The forecast topped a 3.3% gain tipped in a February survey, and slightly higher than nearly 4.9% gain in 2020. Home prices are seen slowing to 3% in the first half of 2022.

Despite stepped-up market restrictions, prices are on a rising trajectory, said Huang Yu, vice president of China Index Academy, a Beijing-based property research institute. Climbing land prices are also expected to buoy housing prices, she said.

Zhao Ke, analyst at China Merchants Securities, said muted prices in tier-3 and 4 cities were likely to drag down overall gains.

Property sales volume is expected to be flat from last year, unchanged from the previous poll, and versus a 2.6% gain in 2020.

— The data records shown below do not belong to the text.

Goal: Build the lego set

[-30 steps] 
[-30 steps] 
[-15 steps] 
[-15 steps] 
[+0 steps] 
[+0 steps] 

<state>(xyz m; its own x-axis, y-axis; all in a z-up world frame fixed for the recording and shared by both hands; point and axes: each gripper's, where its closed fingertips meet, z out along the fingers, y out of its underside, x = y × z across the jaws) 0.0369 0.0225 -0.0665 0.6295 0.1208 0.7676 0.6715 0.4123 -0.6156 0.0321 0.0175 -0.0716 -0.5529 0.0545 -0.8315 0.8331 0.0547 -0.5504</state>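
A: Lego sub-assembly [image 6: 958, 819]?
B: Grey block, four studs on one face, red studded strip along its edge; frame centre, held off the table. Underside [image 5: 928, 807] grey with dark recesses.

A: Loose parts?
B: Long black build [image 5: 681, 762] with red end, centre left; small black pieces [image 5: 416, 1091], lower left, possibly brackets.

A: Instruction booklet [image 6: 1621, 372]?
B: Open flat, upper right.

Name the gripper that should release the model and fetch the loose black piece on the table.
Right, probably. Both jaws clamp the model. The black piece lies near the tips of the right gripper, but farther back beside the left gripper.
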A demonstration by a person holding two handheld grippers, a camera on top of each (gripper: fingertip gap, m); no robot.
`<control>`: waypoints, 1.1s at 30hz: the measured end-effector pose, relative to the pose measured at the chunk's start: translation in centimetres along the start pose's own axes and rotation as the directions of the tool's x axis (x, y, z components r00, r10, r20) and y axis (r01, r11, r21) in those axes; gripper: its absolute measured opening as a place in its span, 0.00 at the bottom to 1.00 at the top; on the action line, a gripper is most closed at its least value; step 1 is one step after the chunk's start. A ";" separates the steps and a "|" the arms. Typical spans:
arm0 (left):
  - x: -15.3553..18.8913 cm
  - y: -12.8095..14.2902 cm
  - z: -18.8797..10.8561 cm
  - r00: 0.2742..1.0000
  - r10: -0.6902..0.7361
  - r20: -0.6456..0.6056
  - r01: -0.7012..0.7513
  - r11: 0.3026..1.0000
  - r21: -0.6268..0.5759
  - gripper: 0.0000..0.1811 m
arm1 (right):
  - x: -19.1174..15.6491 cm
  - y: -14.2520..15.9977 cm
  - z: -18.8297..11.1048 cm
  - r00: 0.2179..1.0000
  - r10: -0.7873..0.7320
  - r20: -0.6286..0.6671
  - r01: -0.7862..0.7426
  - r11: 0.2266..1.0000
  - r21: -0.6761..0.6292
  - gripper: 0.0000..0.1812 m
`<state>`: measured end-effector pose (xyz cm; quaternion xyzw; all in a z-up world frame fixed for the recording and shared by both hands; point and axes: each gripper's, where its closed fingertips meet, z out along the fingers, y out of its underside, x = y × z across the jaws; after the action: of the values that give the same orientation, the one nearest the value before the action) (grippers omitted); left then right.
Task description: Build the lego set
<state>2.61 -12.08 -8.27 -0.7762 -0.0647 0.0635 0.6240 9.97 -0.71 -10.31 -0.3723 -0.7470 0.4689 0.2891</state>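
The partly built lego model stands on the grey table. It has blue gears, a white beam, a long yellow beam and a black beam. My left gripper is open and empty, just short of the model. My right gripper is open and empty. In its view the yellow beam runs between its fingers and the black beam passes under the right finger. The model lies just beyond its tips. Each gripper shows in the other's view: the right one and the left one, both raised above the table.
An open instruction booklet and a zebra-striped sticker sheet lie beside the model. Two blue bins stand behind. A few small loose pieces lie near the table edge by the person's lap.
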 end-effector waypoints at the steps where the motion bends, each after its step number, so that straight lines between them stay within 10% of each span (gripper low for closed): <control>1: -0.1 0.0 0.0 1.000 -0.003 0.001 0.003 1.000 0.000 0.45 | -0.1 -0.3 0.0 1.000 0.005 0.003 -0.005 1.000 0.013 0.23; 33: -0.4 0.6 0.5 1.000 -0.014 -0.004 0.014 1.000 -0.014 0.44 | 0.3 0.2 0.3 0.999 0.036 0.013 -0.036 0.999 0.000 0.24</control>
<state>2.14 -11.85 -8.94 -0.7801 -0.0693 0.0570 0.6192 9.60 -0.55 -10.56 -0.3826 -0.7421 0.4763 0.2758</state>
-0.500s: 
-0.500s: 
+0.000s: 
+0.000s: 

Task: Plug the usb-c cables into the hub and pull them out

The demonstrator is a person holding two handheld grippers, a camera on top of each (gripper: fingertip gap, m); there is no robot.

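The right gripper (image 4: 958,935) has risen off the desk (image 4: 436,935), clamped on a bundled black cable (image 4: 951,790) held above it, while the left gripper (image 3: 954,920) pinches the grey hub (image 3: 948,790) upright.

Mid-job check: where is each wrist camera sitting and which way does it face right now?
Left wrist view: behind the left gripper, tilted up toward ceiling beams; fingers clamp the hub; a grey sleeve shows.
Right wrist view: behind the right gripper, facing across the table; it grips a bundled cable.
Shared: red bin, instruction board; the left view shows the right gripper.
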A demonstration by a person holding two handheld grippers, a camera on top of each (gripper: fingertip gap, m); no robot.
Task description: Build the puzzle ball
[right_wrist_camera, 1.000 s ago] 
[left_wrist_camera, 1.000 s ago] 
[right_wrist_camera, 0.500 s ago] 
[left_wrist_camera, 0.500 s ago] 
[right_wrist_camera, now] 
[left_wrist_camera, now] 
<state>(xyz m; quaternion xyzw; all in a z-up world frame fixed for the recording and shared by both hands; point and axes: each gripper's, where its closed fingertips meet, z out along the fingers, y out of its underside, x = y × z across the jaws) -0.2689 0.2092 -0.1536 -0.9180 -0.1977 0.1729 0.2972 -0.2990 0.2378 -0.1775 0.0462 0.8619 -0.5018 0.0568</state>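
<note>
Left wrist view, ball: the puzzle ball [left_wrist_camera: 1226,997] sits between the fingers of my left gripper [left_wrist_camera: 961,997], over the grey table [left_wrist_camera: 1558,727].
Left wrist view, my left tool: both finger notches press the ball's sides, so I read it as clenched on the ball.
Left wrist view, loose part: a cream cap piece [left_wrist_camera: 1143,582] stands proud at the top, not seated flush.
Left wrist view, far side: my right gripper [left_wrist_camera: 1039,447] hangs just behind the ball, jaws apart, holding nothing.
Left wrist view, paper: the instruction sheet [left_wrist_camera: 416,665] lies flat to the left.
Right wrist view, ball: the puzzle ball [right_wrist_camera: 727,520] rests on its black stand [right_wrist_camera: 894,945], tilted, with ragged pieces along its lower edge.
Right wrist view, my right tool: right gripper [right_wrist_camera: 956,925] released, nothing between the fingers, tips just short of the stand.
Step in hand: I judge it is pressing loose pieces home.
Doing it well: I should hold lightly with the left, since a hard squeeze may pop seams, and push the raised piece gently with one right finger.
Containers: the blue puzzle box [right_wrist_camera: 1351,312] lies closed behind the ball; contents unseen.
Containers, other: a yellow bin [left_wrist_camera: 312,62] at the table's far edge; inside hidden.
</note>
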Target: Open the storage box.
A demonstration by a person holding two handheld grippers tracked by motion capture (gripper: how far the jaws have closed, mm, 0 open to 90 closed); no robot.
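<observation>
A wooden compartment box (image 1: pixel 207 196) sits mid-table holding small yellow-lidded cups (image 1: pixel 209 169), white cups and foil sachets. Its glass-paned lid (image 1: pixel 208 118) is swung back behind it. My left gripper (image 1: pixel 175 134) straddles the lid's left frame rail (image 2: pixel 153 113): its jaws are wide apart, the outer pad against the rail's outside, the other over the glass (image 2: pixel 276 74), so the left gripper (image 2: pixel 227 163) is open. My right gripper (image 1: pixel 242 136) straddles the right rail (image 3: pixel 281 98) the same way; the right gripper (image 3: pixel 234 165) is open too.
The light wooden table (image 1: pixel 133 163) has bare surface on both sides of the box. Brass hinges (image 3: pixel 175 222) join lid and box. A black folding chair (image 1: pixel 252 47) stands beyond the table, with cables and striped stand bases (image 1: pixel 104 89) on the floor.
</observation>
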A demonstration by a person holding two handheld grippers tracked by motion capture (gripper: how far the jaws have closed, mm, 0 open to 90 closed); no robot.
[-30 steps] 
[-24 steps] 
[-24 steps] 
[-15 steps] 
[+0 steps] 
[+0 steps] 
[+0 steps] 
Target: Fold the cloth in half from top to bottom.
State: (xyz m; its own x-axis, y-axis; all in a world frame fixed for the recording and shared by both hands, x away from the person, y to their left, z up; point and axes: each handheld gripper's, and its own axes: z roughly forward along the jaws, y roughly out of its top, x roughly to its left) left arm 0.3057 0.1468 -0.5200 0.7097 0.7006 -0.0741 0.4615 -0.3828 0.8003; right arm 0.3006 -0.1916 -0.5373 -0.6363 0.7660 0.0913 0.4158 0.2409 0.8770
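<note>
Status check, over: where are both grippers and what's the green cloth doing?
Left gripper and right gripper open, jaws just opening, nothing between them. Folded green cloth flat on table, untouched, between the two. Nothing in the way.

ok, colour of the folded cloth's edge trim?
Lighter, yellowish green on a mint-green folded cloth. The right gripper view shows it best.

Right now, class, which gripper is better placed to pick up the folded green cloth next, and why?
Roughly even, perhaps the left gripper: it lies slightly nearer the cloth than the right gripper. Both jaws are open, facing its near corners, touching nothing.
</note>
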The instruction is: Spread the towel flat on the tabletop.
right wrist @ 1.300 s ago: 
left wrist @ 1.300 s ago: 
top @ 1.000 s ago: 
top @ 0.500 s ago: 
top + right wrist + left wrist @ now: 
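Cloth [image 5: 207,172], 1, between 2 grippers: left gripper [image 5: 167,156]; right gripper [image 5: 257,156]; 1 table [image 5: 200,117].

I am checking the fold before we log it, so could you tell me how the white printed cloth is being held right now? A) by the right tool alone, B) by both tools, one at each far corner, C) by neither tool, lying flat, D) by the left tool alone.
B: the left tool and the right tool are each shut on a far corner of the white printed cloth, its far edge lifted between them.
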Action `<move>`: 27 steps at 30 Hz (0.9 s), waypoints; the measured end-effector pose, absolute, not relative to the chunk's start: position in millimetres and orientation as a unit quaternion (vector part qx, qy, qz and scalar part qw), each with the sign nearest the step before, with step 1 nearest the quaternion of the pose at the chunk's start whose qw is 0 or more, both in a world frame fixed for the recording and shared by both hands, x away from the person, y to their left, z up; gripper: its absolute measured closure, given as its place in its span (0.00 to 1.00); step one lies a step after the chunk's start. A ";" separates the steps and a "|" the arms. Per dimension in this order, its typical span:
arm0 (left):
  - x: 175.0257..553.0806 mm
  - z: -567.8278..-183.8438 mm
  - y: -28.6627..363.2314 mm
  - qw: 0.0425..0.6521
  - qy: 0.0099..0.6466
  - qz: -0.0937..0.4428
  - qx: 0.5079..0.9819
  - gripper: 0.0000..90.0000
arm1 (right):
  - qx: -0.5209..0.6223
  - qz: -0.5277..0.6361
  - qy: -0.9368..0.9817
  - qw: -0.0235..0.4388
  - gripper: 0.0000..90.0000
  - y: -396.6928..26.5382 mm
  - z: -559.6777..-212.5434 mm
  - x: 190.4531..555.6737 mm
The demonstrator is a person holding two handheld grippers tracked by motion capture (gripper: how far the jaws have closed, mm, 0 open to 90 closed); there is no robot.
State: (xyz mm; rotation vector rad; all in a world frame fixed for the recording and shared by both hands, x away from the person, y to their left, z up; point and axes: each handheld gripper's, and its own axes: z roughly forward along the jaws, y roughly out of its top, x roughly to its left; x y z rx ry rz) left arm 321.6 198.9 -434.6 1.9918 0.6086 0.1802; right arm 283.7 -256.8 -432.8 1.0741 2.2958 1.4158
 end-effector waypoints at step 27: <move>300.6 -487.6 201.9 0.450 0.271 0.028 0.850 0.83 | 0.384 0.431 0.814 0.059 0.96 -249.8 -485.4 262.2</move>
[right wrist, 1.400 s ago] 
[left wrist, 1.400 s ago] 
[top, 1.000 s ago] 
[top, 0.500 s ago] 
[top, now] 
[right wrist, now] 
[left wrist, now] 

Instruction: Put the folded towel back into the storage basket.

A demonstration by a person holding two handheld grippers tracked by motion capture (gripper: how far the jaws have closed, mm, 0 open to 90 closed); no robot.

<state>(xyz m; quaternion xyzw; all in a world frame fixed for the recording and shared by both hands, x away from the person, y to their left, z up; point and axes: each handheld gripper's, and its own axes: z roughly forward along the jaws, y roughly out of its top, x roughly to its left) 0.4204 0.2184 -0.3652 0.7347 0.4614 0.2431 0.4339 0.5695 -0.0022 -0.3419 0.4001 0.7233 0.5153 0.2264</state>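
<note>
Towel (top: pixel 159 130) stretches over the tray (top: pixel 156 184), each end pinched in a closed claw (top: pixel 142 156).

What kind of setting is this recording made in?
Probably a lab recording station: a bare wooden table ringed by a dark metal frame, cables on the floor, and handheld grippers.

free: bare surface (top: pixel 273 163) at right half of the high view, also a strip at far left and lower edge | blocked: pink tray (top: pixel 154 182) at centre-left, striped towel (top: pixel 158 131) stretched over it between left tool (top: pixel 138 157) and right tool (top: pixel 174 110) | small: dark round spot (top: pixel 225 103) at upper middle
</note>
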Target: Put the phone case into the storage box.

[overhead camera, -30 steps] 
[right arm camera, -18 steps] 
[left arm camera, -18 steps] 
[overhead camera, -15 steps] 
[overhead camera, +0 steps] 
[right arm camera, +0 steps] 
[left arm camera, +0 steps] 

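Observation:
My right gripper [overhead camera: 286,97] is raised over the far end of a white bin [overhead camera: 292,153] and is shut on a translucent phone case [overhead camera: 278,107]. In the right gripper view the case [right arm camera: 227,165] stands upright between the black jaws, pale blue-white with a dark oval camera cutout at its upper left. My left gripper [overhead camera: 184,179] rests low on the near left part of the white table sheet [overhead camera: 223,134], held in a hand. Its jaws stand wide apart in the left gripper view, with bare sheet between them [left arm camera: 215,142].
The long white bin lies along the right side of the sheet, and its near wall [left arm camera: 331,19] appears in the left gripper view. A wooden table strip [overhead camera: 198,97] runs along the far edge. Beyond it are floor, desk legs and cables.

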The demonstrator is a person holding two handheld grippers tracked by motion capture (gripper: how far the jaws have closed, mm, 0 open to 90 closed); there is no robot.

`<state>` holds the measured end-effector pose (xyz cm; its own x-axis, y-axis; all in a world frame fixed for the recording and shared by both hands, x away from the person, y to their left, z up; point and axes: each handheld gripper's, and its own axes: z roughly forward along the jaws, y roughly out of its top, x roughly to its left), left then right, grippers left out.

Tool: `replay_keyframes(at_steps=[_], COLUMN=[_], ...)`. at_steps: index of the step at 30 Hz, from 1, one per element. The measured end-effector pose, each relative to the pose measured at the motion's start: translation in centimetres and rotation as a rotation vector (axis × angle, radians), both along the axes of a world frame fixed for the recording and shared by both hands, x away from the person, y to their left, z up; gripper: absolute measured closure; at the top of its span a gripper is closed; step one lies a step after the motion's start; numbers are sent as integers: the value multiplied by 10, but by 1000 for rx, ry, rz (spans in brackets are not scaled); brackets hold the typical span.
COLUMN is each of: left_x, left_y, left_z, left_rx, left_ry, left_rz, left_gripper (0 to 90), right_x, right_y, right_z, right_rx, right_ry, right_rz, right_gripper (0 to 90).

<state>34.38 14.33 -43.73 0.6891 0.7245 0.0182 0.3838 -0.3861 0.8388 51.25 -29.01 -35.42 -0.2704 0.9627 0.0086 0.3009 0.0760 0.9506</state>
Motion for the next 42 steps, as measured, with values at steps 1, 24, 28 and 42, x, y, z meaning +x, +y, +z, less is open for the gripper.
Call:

Housing investments are estimated to increase 7% this year, in line with the pace in 2020, and marginally higher than 6.4% in the February poll.

We expect new construction investment to revive in the third quarter on fast work resumption and rising raw material prices, China Merchants Securities’ Zhao said.

Home project construction investment will be the major pillar of overall property investment, which will also be likely driven by rental housing construction, China Index Academy’s Huang said.

Most survey respondents forecast it will take a long time before China enacts broad property tax, but some predicted some bigger cities with frothy housing markets might see pilot schemes come into force in the coming year.